We rush him to the intensive care unit, where he's hooked up to a ventilator and started in a drug to keep his blood pressure up.  He's still blue, and going rigid at this point, and his core temperature is low.  I give report to the nurse taking over, finding myself now able to think clearly.  She smiles at me, says she's got it from here.  I scribble a note on the chart recounting the events of the morning, double check the rapid response team record for accuracy, and sigh as I head back upstairs to clean up the mess, reassure the man's roommate, and give report on the rest of my patients to the oncoming shift.

I leave late, sit down in my car, and burst into tears.   Had I missed something?  When did things go wrong?  Could he have been in that state when I'd checked on him earlier in the morning, had I not noticed??  Why did my brain completely shut down on me in the middle of that?  How much of an idiot do my coworkers think I am right now?  Is that man going to die?  Is it my fault?

I cried the whole way home.  I had nightmares about it as I slept that afternoon.  When I woke up that evening and got into the shower for work, I cried again, dreading going back into work for fear of finding out what happened.   I stopped at the grocery store on the way in, grabbing some cookies to thank my coworkers for their help and support.

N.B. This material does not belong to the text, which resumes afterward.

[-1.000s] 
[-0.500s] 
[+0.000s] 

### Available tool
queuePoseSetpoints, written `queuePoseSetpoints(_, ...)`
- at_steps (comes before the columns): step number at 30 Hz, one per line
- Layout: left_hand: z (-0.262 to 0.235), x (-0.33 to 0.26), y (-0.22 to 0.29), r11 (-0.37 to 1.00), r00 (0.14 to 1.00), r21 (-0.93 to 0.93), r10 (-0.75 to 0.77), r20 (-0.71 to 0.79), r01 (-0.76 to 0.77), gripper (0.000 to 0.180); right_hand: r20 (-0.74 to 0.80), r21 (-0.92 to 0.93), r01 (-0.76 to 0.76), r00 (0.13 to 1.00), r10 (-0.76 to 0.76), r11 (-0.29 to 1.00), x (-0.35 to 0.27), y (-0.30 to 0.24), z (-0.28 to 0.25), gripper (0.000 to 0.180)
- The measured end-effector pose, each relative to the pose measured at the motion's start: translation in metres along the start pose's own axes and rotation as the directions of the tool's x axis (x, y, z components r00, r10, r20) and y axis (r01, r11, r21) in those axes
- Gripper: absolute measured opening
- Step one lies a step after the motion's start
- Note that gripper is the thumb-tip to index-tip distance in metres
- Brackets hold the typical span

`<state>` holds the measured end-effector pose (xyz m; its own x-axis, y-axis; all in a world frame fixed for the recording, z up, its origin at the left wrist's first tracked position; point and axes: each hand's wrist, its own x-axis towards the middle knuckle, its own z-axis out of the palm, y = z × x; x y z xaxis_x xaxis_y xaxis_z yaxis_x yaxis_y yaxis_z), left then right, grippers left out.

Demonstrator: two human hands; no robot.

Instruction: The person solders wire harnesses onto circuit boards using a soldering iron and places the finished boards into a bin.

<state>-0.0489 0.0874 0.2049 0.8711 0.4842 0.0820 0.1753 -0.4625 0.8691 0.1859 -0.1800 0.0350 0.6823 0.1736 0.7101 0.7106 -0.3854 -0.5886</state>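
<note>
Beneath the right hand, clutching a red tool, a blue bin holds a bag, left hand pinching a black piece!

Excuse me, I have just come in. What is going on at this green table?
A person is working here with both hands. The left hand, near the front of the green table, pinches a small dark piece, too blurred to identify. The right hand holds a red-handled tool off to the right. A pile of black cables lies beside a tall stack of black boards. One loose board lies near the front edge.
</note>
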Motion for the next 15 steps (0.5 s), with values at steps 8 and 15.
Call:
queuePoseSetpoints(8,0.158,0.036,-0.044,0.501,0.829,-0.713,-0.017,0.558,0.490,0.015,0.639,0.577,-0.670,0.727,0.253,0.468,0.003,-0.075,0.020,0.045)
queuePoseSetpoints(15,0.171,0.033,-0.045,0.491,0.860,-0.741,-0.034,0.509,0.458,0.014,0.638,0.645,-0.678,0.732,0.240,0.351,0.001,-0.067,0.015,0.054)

When I arrived, everyone who had been there the night before told me that I'd done a great job, that I knew my patient well and that it was normal not to be able to answer those kinds of questions in the middle of a crisis.  My supervisor reassured me that I did exactly what should have been done, and that there was no way that man could have been in that state for very long before I found him.  They also informed me that earlier that day, he'd pulled his own breathing tube out and walked out of the hospital against medical advice.  We all knew he'd be back before too long, but it was a relief to know that he'd pulled through. 

Even if they'd told me all of this the morning of the event, I know I still would have cried in my car on the way home.  It was too horrible not to.  The color of that man's skin, his body dropping limply onto the bed, his chest heaving maybe twice per minute...and then the coarse gurgling sound as the air was pushed through the tube into his lungs... it was terrible.  To go from being awake, alert, and talking to THAT... it was traumatic. 

I've had people go into distress, I've had people go into deadly arrhythmias, and I've had people die.  But I've never had a patient have such a rapid and drastic change in status before... and it was terrifying.  Some parts of my brain functioned... the ones that knew what emergent steps I needed to take to keep the guy from dying... the ones that knew how to hook up IV tubing, enter my user code in the blood glucose machine, and look for a femoral pulse.  But other parts of my brain completely shut down as my body reacted to the situation with complete and utter panic. 

The other nurses praised me for keeping my cool, so I suppose it must not have shown... but on the inside, I was a boiling vat of anxiety.  I suppose that is normal in a crisis situation... but I have learned now to NEVER let my clipboard leave my side again.  That sheet of paper with my notes written on it would have saved me from those 8 minutes of flustered bumbling, and might have held vital information that my crisis-activated-brain could not recall.